The only thing she told me was to soak it all in. Between shivers, I did just that. It took me a hot-minute to comprehend this woman does this every single day without fail. 2 feet of snow, she’s out there. Lightning storm, she’s out there. She’s legendary in the Tahoe basin—and I applaud her regimented structure and inner fortitude. (She clearly needs my approval.)
So, this morning—as I pen this—I’m, indeed soaking it all in. When I’m not typing, my hands are cradling my steaming coffee mug. It’s a brisk 50 degrees on the dot yet doesn’t feel at all chilly. In the .08 seconds it took me to write that last sentence, the temperature jumped eight degrees as the sun cleared the mountains. Not even kidding.
Last night before I turned in around 10 p.m., I was being bombarded by swooping bats. This morning, it’s barn swallows—which look suspiciously like bats if you’re near-sighted. It’s painfully still out. There’s not so much as a single leaf swaying, but I still feel a gentle breeze wafting near me. The lake, however, has some chop to it. No whitecaps, but it’s not the perfectly smooth, glassy exterior I expected.

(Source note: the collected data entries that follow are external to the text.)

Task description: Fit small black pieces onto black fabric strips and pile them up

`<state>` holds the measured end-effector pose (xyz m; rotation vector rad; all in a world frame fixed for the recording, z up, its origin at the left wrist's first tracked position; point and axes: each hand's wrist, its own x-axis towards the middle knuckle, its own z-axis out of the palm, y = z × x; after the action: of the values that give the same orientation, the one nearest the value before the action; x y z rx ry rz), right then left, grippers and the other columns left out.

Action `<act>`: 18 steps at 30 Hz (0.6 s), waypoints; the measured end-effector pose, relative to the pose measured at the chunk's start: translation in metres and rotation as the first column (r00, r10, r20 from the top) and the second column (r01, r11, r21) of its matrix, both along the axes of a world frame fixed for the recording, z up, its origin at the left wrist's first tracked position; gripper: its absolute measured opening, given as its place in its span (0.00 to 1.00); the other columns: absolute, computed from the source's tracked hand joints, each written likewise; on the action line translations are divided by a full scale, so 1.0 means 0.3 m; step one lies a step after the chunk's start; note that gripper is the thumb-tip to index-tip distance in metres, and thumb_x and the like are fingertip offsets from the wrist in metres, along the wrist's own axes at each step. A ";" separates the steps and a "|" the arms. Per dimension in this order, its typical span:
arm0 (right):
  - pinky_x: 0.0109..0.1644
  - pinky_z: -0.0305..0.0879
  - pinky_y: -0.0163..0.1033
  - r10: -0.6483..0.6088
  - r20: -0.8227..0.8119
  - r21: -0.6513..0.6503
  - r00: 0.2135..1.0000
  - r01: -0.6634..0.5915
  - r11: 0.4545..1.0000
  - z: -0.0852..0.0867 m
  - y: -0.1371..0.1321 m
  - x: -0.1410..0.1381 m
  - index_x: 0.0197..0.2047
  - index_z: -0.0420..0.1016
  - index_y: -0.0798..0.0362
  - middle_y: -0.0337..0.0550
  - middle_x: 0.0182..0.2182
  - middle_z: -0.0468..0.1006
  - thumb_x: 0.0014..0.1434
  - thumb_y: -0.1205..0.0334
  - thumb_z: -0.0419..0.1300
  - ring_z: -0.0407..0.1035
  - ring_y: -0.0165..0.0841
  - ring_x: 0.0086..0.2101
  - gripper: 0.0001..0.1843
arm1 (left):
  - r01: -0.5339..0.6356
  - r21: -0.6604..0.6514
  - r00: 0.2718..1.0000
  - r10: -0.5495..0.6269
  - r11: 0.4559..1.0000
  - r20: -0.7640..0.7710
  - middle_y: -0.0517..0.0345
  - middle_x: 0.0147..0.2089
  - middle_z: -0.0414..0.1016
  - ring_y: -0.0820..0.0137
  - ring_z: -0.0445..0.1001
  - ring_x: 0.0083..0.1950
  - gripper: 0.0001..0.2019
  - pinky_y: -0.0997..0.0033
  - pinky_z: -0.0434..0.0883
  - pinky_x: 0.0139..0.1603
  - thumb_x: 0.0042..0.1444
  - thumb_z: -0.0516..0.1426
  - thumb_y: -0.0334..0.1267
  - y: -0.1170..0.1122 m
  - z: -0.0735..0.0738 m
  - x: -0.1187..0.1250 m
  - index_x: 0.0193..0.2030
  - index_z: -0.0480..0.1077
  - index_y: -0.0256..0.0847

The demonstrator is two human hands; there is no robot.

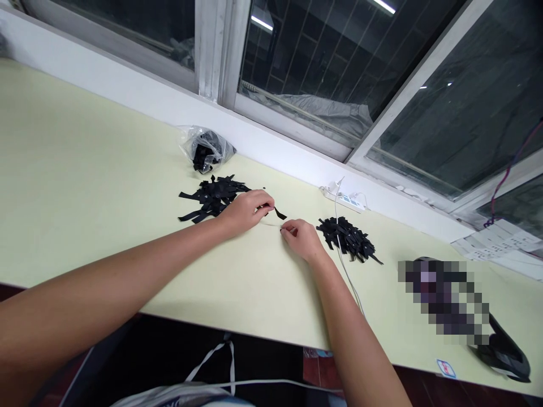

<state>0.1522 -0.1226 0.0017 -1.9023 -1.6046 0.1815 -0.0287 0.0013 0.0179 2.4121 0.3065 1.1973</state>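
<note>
My left hand point(244, 212) is closed in a pinch on a short black fabric strip point(280, 214), whose free end sticks out to the right of the fingertips. My right hand point(302, 237) is closed just right of and below it, thumb and finger together. A thin pale line, like a thread or wire, runs along the table to these fingertips; what they pinch is too small to name. A loose heap of black strips point(212, 198) lies beside and behind my left hand. Another heap of black strips point(348, 238) lies to the right of my right hand.
A clear plastic bag point(207, 148) with black pieces stands behind the left heap. A white power strip point(343, 198) lies along the windowsill, and its white cable point(350, 280) crosses the right heap to the table's front edge. A dark, partly blurred object point(504, 353) sits far right.
</note>
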 end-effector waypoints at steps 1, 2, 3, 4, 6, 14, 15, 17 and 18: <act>0.41 0.63 0.41 0.008 0.028 -0.009 1.000 -0.007 1.000 -0.004 0.000 0.004 0.35 0.80 0.48 0.42 0.33 0.79 0.55 0.61 0.59 0.69 0.34 0.31 0.08 | 0.021 0.033 1.000 -0.021 0.999 0.006 0.54 0.40 0.77 0.66 0.73 0.45 0.07 0.66 0.69 0.48 0.63 0.53 0.34 -0.001 0.004 -0.003 0.38 0.72 0.40; 0.41 0.63 0.41 0.011 0.037 -0.016 0.999 -0.010 1.000 -0.008 0.001 0.006 0.35 0.80 0.48 0.42 0.33 0.79 0.56 0.62 0.58 0.69 0.35 0.31 0.08 | 0.042 0.061 0.999 -0.042 0.997 0.005 0.53 0.41 0.77 0.66 0.73 0.46 0.08 0.65 0.69 0.50 0.64 0.52 0.35 -0.005 0.009 -0.006 0.38 0.72 0.40; 0.41 0.63 0.41 0.008 0.040 -0.022 0.999 -0.008 1.000 -0.010 0.002 0.006 0.34 0.79 0.48 0.42 0.33 0.79 0.56 0.62 0.58 0.69 0.35 0.31 0.08 | 0.059 0.081 0.998 -0.059 0.995 -0.001 0.53 0.41 0.76 0.66 0.73 0.47 0.09 0.64 0.69 0.51 0.65 0.51 0.35 -0.010 0.015 -0.009 0.38 0.72 0.41; 0.40 0.62 0.41 0.002 0.043 -0.025 0.999 -0.001 1.000 -0.011 0.004 0.005 0.33 0.79 0.48 0.42 0.32 0.79 0.56 0.62 0.58 0.69 0.35 0.31 0.08 | 0.072 0.096 0.997 -0.072 0.993 -0.011 0.53 0.41 0.77 0.66 0.73 0.48 0.10 0.64 0.69 0.52 0.66 0.50 0.35 -0.017 0.021 -0.011 0.38 0.72 0.41; 0.39 0.62 0.41 -0.006 0.062 -0.025 0.998 0.007 1.000 -0.012 0.008 -0.002 0.33 0.78 0.49 0.43 0.31 0.79 0.56 0.63 0.58 0.69 0.35 0.29 0.07 | 0.090 0.111 0.996 -0.087 0.990 -0.030 0.52 0.42 0.77 0.66 0.73 0.48 0.11 0.63 0.69 0.54 0.67 0.49 0.36 -0.031 0.032 -0.015 0.38 0.72 0.41; 0.37 0.61 0.38 -0.024 0.093 -0.053 0.995 0.029 0.998 0.001 0.020 -0.024 0.34 0.76 0.51 0.44 0.32 0.79 0.57 0.62 0.59 0.68 0.33 0.29 0.05 | 0.131 0.228 0.990 -0.137 0.965 0.014 0.52 0.40 0.77 0.67 0.74 0.45 0.11 0.63 0.70 0.51 0.67 0.49 0.34 -0.038 0.036 -0.012 0.40 0.72 0.40; 0.37 0.61 0.37 -0.040 0.096 -0.077 0.995 0.048 0.996 0.005 0.023 -0.027 0.34 0.76 0.51 0.44 0.32 0.79 0.57 0.62 0.59 0.68 0.33 0.29 0.05 | 0.128 0.247 0.990 -0.140 0.961 0.028 0.52 0.40 0.77 0.67 0.74 0.44 0.11 0.64 0.71 0.50 0.67 0.49 0.34 -0.035 0.033 -0.011 0.40 0.72 0.40; 0.37 0.61 0.36 -0.065 0.104 -0.125 0.992 0.078 0.989 0.012 0.028 -0.032 0.34 0.75 0.52 0.44 0.31 0.78 0.58 0.63 0.58 0.68 0.33 0.30 0.05 | 0.128 0.277 0.988 -0.147 0.952 0.049 0.52 0.40 0.77 0.67 0.74 0.44 0.10 0.65 0.71 0.48 0.67 0.49 0.33 -0.030 0.028 -0.008 0.40 0.72 0.39; 0.36 0.61 0.36 -0.071 0.107 -0.141 0.992 0.086 0.986 0.016 0.031 -0.035 0.33 0.75 0.52 0.44 0.31 0.78 0.58 0.64 0.57 0.68 0.33 0.30 0.05 | 0.128 0.287 0.987 -0.149 0.949 0.052 0.52 0.40 0.77 0.67 0.74 0.44 0.10 0.65 0.71 0.48 0.67 0.49 0.32 -0.029 0.027 -0.007 0.40 0.72 0.39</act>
<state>0.1418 -0.1134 0.0063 -2.1140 -1.6174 0.1750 -0.0307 -0.0073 0.0259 2.5701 -0.0624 1.3388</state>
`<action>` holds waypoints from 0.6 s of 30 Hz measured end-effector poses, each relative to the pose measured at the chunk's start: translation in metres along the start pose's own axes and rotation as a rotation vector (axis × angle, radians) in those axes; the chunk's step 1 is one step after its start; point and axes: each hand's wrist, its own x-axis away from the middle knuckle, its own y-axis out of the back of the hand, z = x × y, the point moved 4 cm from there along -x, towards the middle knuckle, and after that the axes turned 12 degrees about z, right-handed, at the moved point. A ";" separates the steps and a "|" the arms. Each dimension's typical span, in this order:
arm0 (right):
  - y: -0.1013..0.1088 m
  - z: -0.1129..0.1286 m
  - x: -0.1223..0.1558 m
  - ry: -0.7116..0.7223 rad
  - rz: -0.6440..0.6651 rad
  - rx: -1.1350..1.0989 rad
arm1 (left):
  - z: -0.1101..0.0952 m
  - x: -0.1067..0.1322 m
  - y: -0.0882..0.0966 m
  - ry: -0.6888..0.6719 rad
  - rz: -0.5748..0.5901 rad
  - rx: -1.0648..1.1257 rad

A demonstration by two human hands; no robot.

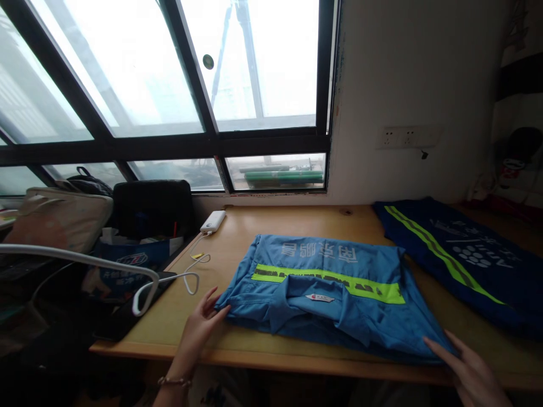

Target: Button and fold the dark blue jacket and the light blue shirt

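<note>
A light-blue work jacket [322, 268] lies folded on the wooden table [161, 333], with its collar toward me. A yellow-green reflective strip and pale lettering cross it, and a small white label shows inside the collar. At its left corner, my left hand [202, 325] has the cloth between thumb and fingers. The right near corner is in my right hand [470, 362], the thumb over the cloth and part of the fingers hidden. Between the hands, the jacket's near edge runs close to the table edge.
A dark-blue garment [449, 249] with a reflective strip lies at the right. A white power bank [212, 222] with a white cable sits at the back left. Left of the table are a black chair [153, 206], bags and a white curved bar [85, 255].
</note>
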 end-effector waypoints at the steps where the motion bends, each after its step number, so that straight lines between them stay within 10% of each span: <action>1: 0.001 0.002 0.001 -0.035 0.026 -0.015 | 0.004 0.002 0.002 0.031 -0.062 0.064; 7: 0.008 0.002 -0.002 -0.128 0.062 -0.086 | 0.011 0.015 -0.018 0.132 -0.151 0.387; 18: 0.025 0.009 0.002 -0.090 0.090 0.005 | -0.002 -0.004 -0.046 0.314 -0.092 0.105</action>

There’s a veritable symphony of birds singing—none of which I readily recognize. Mind you, I’m not a birder by any means, but I know my Midwest bird chirps. There’s nary a cardinal or mourning dove coo in the mix. Weirdo that I am, I just downloaded the Merlin app which identifies random birds sounds. It quickly picked up a MacGillivray’s warbler, a yellow warbler, a mountain chickadee, a violet-green swallow, a Northern flicker, and warbling vireo.
Baby pinecones are dropping around me at an alarming rate—with the teensiest of thuds. And when my friends’ timed sprinkler went off, it was so jarringly loud it sounded like a sonic boom. (Okay, it wasn’t loud, it just threw off my ambient quiet.) Other than faint traffic noise from the nearby town, it’s suspiciously quiet here. I hear a neighbor’s windchime in the distance, but it’s stuck on repeat. The same chime keeps bonging intermittently. Nature needs to nudge the needle on that record player. And there’s a particularly persistent woodpecker doing his thing somewhere close by.
The scent of pine was overwhelming yesterday when I arrived, now it’s wispy and faint. It’s like my nose acclimated to the smell. What is permeating the air right now? It’s the soap I used this morning. I smell like lemon verbena. Whatever the case, mosquitoes are mercifully avoiding me.
Fun fact: I used to come to Montana once a year-ish with my parents to visit my Aunt Ruth. (She wasn’t really my aunt. I’m not even sure we were related.) She and her hubs Bill owned a cabin and lived a rustic life. When my parents showed up in their fancy-schmancy RV, it had plenty more amenities than Non-Aunt Ruth’s abode. Bill was retired and spent his days searching for arrowheads and gold. They were weird mountain folk. Bless.
This go-around I’m doing as little as humanly possible. I came here to write, relax, and bask in the non-hellscape of Kansas City’s 100-degree temps. I’m not sure who coined Montana as Big Sky Country, but they deserve a bonus. It’s a wildly accurate tagline. It’s time for more coffee.